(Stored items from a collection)

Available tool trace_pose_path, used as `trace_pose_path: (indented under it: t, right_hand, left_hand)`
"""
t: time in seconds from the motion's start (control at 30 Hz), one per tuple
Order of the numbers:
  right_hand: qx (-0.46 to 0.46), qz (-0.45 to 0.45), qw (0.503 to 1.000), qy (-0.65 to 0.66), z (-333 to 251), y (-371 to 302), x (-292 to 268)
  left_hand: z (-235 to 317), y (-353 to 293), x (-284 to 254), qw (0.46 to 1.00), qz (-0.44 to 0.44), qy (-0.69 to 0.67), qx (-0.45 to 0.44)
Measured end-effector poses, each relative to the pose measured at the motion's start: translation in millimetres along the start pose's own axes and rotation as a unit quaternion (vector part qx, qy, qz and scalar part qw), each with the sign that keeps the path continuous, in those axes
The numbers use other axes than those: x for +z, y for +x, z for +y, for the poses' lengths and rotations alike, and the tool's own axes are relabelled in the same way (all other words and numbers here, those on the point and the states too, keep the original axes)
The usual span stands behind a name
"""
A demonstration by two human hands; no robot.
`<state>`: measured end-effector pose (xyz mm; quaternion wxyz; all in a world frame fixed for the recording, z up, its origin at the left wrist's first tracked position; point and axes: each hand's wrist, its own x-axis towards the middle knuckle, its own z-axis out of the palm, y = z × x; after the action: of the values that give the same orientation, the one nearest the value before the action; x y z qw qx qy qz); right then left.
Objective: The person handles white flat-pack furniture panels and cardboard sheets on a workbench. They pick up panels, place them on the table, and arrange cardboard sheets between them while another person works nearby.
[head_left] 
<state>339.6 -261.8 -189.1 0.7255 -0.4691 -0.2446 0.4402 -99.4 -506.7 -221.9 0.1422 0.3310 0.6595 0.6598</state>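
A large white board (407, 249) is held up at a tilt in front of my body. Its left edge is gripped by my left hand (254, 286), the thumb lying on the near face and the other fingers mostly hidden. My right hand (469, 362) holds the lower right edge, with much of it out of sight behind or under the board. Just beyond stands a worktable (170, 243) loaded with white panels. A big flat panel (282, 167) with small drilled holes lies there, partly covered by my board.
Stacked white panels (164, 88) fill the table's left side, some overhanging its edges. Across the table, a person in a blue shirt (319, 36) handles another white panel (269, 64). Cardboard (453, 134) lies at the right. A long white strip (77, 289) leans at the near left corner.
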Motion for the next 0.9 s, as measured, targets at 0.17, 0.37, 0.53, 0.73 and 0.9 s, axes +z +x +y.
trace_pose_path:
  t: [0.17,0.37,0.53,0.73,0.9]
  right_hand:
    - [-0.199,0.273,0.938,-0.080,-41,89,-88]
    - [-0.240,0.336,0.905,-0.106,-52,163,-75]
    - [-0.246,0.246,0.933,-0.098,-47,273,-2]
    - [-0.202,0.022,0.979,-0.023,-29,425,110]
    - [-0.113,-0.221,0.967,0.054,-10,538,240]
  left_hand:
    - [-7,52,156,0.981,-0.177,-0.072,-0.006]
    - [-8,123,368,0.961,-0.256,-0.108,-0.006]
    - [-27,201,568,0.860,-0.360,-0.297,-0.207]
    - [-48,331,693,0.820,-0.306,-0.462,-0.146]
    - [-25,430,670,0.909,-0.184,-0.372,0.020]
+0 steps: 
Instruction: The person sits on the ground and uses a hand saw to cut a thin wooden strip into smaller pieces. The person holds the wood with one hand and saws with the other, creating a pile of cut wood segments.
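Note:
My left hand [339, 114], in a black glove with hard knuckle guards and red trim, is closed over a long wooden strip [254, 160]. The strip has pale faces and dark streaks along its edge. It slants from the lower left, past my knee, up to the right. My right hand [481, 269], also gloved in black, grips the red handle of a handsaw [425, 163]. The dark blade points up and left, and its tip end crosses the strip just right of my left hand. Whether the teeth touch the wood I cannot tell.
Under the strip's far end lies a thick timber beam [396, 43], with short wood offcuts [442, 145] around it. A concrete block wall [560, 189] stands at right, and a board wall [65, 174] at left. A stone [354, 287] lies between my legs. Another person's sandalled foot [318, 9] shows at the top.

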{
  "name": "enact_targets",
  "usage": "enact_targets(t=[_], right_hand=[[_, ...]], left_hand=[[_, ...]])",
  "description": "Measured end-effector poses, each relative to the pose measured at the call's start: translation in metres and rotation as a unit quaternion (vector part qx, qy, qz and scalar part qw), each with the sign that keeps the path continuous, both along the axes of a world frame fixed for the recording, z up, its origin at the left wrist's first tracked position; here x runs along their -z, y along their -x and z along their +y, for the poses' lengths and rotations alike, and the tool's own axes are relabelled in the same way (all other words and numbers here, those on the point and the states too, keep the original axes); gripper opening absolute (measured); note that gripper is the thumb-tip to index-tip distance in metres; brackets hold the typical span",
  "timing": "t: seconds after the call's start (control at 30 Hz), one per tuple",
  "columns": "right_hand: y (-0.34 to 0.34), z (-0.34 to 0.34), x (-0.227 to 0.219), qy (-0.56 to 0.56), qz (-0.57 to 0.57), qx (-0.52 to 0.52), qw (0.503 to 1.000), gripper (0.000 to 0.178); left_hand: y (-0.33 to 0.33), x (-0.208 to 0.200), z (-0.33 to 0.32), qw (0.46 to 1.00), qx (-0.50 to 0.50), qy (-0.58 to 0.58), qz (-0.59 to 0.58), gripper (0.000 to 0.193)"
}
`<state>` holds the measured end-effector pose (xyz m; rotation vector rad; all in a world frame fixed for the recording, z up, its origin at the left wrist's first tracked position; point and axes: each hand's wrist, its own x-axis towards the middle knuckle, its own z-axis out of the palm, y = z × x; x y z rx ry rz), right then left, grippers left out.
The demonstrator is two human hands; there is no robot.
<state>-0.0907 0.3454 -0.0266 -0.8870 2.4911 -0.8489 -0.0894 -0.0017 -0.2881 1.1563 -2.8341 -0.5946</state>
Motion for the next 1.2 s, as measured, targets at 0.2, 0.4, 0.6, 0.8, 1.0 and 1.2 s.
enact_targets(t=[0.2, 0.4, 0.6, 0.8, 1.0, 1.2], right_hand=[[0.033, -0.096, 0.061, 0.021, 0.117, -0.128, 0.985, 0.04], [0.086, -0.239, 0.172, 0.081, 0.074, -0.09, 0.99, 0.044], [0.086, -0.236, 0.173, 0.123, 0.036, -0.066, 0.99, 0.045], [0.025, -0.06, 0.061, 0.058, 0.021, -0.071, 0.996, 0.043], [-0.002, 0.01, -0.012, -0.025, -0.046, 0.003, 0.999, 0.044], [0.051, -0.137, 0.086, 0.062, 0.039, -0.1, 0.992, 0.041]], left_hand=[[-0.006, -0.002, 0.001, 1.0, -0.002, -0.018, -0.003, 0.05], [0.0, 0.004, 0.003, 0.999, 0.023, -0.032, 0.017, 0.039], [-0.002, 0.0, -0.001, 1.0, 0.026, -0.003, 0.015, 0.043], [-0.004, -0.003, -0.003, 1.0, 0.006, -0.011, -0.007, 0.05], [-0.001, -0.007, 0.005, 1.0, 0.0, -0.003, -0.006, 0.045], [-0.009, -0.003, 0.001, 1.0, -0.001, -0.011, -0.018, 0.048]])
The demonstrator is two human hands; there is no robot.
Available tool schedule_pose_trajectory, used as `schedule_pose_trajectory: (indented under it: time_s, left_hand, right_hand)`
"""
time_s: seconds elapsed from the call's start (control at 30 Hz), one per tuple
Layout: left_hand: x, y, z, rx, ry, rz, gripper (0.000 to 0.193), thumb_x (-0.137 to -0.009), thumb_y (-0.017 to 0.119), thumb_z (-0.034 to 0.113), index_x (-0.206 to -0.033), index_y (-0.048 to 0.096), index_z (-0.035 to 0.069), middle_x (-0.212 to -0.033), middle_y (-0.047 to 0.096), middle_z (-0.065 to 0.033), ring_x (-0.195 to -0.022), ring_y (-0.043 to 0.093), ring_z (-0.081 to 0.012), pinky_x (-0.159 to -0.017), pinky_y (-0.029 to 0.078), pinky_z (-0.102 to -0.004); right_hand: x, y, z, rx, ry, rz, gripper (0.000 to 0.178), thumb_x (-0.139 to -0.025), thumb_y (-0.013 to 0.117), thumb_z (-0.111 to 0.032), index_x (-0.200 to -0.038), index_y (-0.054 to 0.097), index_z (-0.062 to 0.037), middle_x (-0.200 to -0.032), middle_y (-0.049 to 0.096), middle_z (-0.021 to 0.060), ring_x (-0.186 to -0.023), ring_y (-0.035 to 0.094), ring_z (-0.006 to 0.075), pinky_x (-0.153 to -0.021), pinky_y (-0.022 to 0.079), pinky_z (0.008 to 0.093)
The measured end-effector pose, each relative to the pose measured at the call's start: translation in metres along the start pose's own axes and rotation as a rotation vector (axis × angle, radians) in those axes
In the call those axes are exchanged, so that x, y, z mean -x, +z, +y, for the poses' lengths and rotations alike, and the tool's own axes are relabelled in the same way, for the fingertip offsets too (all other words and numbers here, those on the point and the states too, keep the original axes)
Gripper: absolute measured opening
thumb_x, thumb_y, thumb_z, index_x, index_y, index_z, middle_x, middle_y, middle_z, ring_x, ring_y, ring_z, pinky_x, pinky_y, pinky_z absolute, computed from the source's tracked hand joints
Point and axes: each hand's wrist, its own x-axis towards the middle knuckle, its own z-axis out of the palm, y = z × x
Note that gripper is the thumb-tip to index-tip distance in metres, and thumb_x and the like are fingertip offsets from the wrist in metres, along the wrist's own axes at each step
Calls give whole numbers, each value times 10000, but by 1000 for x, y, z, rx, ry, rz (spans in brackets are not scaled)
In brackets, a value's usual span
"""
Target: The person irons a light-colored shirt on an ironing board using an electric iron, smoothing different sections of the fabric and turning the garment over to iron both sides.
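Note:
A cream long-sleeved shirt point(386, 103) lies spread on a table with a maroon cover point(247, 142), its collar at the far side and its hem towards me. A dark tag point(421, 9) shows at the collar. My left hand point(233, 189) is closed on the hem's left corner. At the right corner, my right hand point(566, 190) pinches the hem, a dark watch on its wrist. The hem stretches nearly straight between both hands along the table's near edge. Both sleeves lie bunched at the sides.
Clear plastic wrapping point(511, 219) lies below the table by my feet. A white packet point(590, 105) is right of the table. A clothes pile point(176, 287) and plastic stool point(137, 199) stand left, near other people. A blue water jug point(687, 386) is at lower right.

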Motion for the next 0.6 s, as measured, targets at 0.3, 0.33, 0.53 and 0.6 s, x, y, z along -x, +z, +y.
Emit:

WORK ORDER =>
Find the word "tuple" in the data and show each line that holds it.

ANSWER TO THE PROBLEM =>
t: time in seconds from the motion's start (control at 30 Hz), one per tuple
  "timing": "t: seconds after the call's start (control at 30 Hz), one per tuple",
time_s: seconds elapsed from the call's start (control at 30 Hz), one per tuple

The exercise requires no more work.